====== Records ======

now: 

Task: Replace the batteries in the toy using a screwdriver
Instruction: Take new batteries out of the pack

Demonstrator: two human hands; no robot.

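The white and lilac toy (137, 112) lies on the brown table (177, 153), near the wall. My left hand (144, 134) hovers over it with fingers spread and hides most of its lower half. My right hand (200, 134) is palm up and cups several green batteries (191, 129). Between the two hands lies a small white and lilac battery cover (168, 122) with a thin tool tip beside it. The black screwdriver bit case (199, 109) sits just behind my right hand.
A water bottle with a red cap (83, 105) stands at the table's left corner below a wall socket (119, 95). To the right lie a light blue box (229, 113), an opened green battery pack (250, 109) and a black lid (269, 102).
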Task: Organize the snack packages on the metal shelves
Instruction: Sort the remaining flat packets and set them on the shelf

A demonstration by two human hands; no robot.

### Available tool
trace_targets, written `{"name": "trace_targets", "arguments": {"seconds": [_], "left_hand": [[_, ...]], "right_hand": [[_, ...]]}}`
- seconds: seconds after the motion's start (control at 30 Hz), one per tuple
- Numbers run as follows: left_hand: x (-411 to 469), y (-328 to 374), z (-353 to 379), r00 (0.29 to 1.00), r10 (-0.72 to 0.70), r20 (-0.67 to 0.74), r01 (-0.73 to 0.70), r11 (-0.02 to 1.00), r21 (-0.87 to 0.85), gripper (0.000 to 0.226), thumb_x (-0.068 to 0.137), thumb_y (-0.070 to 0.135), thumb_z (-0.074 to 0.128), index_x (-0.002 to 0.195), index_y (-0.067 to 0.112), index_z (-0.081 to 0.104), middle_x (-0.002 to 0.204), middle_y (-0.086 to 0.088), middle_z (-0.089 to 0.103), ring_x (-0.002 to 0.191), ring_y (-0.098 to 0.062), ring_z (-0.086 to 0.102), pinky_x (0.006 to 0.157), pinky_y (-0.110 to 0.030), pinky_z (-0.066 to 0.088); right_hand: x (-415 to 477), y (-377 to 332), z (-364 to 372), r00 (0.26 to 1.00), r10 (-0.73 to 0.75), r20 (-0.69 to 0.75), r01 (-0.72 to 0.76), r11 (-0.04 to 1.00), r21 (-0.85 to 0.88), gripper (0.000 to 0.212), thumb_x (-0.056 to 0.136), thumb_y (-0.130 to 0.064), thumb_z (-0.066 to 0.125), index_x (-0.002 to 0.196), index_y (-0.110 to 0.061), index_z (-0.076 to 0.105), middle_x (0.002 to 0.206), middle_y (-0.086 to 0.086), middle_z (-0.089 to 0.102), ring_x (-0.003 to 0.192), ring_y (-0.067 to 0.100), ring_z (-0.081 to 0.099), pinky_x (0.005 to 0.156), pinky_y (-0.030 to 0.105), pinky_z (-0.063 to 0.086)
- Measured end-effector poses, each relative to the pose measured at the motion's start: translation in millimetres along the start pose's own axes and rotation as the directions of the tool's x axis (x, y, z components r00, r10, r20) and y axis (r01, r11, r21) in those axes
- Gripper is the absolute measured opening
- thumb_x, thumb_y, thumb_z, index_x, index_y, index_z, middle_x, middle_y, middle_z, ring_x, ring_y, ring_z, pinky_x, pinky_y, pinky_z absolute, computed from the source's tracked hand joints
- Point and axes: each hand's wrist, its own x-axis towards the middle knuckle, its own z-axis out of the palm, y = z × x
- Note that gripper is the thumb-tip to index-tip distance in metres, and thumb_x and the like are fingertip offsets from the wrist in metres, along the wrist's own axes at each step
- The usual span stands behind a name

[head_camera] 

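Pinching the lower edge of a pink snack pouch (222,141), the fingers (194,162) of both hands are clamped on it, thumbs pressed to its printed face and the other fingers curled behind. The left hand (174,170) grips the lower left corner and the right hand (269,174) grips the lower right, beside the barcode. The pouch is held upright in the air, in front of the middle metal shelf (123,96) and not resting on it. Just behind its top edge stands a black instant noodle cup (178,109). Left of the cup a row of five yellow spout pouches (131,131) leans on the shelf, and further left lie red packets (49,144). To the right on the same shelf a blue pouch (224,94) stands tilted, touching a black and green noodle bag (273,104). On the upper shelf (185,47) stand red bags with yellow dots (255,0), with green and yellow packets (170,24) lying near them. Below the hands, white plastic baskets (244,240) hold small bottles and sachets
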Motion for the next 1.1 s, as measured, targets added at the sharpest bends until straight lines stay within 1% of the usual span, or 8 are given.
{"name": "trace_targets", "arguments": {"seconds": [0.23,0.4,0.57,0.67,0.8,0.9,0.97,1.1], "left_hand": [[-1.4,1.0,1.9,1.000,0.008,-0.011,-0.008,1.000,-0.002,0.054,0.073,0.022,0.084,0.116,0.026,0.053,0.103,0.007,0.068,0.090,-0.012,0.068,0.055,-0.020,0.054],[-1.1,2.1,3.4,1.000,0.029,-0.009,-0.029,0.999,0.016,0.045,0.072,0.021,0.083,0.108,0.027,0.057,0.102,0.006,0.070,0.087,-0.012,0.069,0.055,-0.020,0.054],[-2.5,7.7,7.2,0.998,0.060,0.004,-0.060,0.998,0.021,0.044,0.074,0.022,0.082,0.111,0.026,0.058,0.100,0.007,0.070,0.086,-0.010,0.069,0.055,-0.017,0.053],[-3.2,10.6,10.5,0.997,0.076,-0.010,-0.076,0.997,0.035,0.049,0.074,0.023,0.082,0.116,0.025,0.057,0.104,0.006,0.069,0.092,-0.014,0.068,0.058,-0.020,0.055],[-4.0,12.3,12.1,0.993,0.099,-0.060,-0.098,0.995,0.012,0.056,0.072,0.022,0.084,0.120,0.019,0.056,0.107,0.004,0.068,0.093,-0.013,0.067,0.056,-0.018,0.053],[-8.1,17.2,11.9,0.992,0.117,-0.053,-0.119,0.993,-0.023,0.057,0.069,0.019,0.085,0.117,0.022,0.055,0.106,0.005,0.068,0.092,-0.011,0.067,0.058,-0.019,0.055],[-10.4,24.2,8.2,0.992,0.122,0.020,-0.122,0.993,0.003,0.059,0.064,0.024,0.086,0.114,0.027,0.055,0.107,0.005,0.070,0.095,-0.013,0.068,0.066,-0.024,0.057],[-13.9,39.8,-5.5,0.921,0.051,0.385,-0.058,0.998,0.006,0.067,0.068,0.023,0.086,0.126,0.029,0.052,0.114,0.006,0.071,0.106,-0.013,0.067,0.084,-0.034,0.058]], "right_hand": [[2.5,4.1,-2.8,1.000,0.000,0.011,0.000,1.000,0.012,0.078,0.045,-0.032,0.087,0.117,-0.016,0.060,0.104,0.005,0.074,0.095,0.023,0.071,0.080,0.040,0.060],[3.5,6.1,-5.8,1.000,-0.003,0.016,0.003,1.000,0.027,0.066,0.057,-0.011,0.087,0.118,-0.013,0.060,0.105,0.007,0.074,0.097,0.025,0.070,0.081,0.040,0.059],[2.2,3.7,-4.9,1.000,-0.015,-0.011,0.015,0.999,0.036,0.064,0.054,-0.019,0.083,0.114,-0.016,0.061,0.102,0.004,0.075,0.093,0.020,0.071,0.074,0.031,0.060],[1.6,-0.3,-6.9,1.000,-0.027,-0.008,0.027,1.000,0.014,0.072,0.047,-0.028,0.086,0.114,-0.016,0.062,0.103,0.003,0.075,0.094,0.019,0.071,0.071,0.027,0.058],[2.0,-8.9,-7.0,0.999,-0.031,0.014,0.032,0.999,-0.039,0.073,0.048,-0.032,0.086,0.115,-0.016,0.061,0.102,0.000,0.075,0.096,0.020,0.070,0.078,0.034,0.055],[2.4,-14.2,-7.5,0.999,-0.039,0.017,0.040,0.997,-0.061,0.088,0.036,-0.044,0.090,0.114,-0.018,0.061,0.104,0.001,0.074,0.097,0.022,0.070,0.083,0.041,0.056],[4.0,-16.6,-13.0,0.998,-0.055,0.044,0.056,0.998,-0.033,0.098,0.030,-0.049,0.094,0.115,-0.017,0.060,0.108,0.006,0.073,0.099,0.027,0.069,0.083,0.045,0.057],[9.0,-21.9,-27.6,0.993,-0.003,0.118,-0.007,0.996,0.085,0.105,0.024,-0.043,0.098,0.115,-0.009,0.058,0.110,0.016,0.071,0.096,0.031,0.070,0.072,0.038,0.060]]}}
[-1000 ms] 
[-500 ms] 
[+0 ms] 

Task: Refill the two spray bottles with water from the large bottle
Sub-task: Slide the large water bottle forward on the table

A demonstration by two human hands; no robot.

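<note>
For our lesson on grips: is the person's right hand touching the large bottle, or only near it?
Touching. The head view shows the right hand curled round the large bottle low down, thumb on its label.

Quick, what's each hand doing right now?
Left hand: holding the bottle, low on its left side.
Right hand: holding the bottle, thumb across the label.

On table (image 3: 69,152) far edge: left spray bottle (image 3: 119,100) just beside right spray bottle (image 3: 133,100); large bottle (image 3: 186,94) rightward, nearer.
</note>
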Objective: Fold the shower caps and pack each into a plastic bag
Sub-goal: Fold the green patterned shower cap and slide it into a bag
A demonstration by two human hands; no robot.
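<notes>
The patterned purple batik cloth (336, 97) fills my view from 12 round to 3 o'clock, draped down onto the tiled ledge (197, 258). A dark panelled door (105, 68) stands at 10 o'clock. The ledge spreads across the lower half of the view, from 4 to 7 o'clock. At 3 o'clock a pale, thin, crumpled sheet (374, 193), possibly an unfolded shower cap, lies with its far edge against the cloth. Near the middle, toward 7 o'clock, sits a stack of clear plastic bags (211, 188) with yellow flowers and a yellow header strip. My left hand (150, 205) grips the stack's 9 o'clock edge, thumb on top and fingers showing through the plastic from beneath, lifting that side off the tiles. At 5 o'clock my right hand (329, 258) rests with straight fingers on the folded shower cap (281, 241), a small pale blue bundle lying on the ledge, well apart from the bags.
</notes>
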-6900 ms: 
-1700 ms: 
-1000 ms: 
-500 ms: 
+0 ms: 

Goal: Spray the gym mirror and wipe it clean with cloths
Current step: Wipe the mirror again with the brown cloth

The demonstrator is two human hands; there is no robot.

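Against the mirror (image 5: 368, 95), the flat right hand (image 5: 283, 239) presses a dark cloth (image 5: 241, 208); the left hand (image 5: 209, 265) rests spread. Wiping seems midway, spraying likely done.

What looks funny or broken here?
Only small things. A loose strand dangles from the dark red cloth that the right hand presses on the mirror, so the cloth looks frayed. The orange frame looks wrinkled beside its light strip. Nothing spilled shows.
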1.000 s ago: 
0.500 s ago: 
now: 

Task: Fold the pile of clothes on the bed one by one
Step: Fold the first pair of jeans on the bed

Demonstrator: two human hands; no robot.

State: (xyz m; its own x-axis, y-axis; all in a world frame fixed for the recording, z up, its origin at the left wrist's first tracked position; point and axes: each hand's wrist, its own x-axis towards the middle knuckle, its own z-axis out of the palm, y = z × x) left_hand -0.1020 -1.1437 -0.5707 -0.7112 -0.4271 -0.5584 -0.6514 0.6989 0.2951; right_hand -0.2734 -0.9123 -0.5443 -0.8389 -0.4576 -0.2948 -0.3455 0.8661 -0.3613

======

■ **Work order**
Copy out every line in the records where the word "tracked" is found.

■ **Exercise solution**
- thumb_x, thumb_y, thumb_z, index_x, index_y, index_z, middle_x, middle_y, middle_z, ring_x, ring_y, ring_z, pinky_x, pinky_y, pinky_z absolute, computed from the source's tracked hand joints
State: (xyz m; its own x-axis, y-axis; all in a world frame fixed for the recording, z up, its origin at the left wrist's first tracked position; point and axes: each hand's wrist, its own x-axis towards the middle knuckle, its own z-axis out of the palm, y = z × x) left_hand -0.1020 -1.1437 -0.5707 -0.7112 -0.4271 -0.5584 -0.6514 0.6989 0.2951; right_hand -0.2734 -0.9123 -0.5443 -0.8389 -0.4576 -0.2948 -0.3455 0.8661 -0.3613

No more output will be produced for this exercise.